** Work to complete **
How many of the lines below hold the word "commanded"? Answer only with the number.

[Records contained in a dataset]
____

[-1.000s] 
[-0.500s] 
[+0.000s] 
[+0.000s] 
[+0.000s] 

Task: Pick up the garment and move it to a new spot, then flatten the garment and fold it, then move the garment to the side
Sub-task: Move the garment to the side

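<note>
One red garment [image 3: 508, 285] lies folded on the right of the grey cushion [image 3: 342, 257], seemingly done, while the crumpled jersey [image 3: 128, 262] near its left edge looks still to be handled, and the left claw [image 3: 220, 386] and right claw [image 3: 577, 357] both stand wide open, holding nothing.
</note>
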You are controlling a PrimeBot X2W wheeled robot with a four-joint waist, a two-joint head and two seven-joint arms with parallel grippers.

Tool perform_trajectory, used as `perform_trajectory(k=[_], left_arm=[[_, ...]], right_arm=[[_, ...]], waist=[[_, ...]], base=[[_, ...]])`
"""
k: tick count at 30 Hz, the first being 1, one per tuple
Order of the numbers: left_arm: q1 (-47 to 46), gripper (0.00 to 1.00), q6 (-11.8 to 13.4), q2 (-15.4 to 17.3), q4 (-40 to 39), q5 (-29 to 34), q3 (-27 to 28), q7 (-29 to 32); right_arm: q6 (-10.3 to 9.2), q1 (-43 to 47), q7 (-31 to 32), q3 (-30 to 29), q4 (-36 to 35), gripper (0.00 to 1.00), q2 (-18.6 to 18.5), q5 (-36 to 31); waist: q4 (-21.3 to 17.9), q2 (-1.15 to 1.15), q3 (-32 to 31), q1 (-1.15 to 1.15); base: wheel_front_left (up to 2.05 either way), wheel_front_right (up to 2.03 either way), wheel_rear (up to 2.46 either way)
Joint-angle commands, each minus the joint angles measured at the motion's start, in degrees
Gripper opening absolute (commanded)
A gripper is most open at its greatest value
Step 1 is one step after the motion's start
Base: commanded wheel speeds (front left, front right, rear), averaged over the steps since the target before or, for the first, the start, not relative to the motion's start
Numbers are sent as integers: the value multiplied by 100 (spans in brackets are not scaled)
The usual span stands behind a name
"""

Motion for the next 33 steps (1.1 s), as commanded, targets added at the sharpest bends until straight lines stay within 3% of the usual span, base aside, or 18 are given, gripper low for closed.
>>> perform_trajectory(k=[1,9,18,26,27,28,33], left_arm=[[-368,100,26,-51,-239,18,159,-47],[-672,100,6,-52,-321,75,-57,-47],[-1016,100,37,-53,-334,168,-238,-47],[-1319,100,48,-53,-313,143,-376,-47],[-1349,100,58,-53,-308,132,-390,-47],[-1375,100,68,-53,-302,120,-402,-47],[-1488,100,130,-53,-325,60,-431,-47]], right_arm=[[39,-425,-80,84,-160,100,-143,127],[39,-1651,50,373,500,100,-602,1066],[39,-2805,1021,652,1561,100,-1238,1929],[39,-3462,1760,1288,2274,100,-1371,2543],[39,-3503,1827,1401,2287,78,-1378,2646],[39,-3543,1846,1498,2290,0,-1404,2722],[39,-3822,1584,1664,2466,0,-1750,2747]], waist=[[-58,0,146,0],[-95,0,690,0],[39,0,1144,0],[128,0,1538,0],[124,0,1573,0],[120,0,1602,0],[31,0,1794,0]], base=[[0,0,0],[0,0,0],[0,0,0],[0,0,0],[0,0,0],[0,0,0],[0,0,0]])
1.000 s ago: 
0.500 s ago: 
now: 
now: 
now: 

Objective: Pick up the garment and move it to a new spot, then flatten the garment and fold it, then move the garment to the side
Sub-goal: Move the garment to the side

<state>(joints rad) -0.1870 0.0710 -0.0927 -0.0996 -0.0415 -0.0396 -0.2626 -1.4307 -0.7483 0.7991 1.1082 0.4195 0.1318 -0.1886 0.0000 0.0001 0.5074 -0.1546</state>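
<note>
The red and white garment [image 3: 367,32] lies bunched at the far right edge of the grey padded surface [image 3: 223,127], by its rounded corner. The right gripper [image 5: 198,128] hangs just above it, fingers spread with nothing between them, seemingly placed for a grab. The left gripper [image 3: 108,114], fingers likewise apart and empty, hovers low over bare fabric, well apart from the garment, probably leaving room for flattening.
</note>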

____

** Your response **
3